QD/TCR conjugates specifically stain HLA-A2⁺ JY cells sensitized with cognate SL9 (3). Staining of cells sensitized with control GL9 peptide (2) was compared with unlabeled cells (1). A. JY cells bearing with SL9-HLA-A2 (3) or GL9-HLA-A2 (2) complexes stained with QD(520)/TCR conjugate (0.5 μM of QDs) accommodating 10 TCR molecules per dot. B. The same cells stained with QD(620)/TCR conjugate (20 nM of QDs) accommodating 100 TCR molecules per dot. C. JY cells were sensitized with indicated concentration of the SL9 or GL9 peptide and were stained with QD(620)/TCR conjugate at QDs concentration 20 nM.

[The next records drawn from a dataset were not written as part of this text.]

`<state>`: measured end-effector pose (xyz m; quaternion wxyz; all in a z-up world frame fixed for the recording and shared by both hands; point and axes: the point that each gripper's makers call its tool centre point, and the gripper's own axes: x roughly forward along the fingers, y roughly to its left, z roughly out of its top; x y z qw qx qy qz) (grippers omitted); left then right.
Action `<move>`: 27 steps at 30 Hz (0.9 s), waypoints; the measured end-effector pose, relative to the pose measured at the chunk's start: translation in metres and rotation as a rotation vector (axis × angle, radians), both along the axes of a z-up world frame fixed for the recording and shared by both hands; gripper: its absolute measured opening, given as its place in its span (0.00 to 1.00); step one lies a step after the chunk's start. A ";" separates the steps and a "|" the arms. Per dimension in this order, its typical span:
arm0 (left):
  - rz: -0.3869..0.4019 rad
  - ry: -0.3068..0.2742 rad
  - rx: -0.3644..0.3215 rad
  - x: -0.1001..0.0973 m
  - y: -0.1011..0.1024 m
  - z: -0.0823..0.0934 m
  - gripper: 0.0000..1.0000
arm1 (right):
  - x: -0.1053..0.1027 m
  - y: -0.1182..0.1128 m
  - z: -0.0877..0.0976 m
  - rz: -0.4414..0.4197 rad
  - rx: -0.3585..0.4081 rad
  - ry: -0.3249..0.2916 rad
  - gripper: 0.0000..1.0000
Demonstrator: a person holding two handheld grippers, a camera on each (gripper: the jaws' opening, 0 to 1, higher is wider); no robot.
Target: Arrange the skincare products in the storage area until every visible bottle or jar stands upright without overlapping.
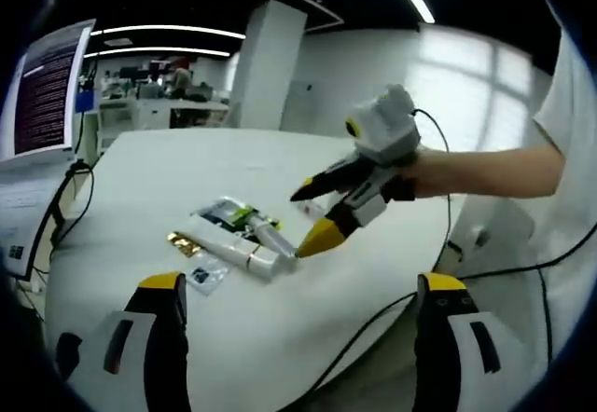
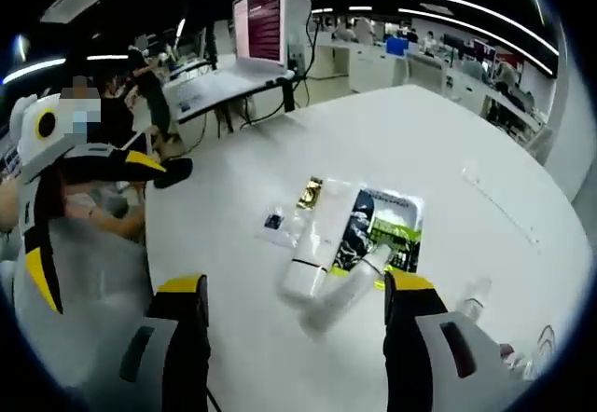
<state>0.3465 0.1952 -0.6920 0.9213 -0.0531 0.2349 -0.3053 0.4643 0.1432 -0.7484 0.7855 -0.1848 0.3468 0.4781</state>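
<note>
A large round white table [image 2: 438, 142] spreads across both views, with a cluster of skincare items lying flat near its middle. Beyond its far edge in the right gripper view stands a monitor [image 2: 264, 9] showing text. In the cluster, a white tube [image 2: 317, 240] lies on its side beside a green and black sachet [image 2: 387, 228], with a small white bottle [image 2: 347, 293] also lying down and overlapping the sachet's near edge. A small clear packet [image 2: 275, 223] rests just beside the tube. In the left gripper view, the right gripper [image 1: 312, 214], held by a hand [image 1: 424, 171], reaches toward the cluster with its jaws spread and its lower yellow tip just beside the bottle, gripping nothing. The left gripper [image 1: 303, 286] hovers near the items, jaws wide apart and empty.
</note>
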 end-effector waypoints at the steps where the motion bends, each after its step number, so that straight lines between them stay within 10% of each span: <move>1: -0.002 0.003 0.002 0.000 -0.001 0.000 0.94 | 0.003 0.003 -0.003 -0.002 -0.011 0.016 0.75; 27: -0.068 0.067 0.019 -0.006 -0.011 -0.017 0.91 | 0.050 0.049 -0.060 -0.014 -0.162 0.087 0.58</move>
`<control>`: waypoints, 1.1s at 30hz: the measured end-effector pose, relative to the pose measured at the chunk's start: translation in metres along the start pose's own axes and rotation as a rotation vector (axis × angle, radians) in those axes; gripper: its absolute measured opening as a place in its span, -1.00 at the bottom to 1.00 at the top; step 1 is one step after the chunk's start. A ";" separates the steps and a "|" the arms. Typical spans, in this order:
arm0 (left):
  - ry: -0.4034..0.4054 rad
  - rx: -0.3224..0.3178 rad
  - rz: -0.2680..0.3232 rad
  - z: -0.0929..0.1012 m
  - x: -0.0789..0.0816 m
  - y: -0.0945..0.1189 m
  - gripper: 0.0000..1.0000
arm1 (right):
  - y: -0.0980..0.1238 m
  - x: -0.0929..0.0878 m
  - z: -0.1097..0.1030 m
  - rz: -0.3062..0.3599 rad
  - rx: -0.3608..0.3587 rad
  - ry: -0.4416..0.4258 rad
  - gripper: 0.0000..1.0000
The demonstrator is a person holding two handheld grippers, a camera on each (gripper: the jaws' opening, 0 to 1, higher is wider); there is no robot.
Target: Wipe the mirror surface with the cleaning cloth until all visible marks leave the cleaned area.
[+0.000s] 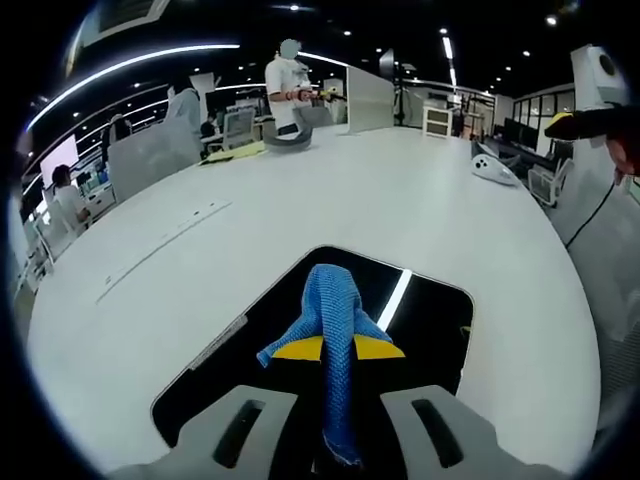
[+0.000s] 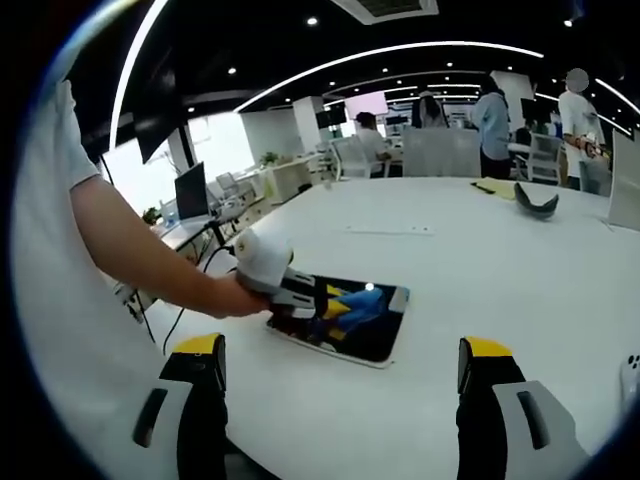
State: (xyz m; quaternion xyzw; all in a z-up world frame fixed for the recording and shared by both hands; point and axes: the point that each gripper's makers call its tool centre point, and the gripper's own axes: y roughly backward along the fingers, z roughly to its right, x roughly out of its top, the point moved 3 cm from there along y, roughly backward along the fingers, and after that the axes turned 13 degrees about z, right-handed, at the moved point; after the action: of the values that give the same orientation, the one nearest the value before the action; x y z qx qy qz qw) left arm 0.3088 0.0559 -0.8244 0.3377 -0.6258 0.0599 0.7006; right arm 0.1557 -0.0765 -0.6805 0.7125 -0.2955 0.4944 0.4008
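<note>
In the left gripper view, your left gripper (image 1: pixel 338 415) pinches the blue cleaning cloth (image 1: pixel 330 320) between its fingers, the free end bunched just beyond the tips and resting on the dark mirror (image 1: pixel 430 310), likely so it drags across the glass. In the right gripper view, your right gripper (image 2: pixel 340 375) hangs with fingers spread wide and empty, the mirror lying flat on the white table (image 2: pixel 480 250) ahead between them, cloth on it.

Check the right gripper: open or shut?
Open: in the right gripper view, the right gripper has jaws wide apart over the table, holding nothing.
</note>
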 end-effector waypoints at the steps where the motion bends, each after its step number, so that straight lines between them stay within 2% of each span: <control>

Fig. 6. The sensitivity of pOV8-K^b detection with monomeric and tetrameric 25-D1.16 Fab are very similar, while the staining for pOV8-R4-K^b with the tetramer is more sensitive than with monomeric reagent

25-D1.16 Fab tetramer (A) and 25-D1.16 Fab monomer (B) specifically stain EL-4 cells pulsed with 10^-4 M pOV8 (4, solid line) and pOV8-R4 (3, dotted line). Staining of EL4 cells with irrelevant peptide VSV (2, dashed line) was not different from self fluorescence of intact cells (1, shown in grey). The intensity of the staining with the tetramer was somewhat higher than with the monomeric Fab; slight difference in the background staining was evident. EL-4 cells were pulsed with either strong agonist pOV8 or weak agonist pOV8-R4 or a null peptide VSV at various concentrations and were stained with 25-D1.16 Fab tetramer (C) or 25-D1.16 Fab monomer (D) at 40 nM concentration of the Fab.

Fig. 7. QD/TCR conjugate is a better reagent for pMHC epitope detection by fluorescent microscopy as compared to D3 TCR/tetramer

HLA-A2⁺ JY cells sensitized with SL9-HLA-A2 at peptide concentration 10^-4 M were stained with D3/tetramer/PE (A) and QD/D3 TCR (B). Staining of the cells sensitized with control peptide GL9 was not evident. The staining pattern with D3 tetramer was less intense and more diffuse as compared to the QD/D3 TCR staining. Surface plots of the staining were built with ImageJ software.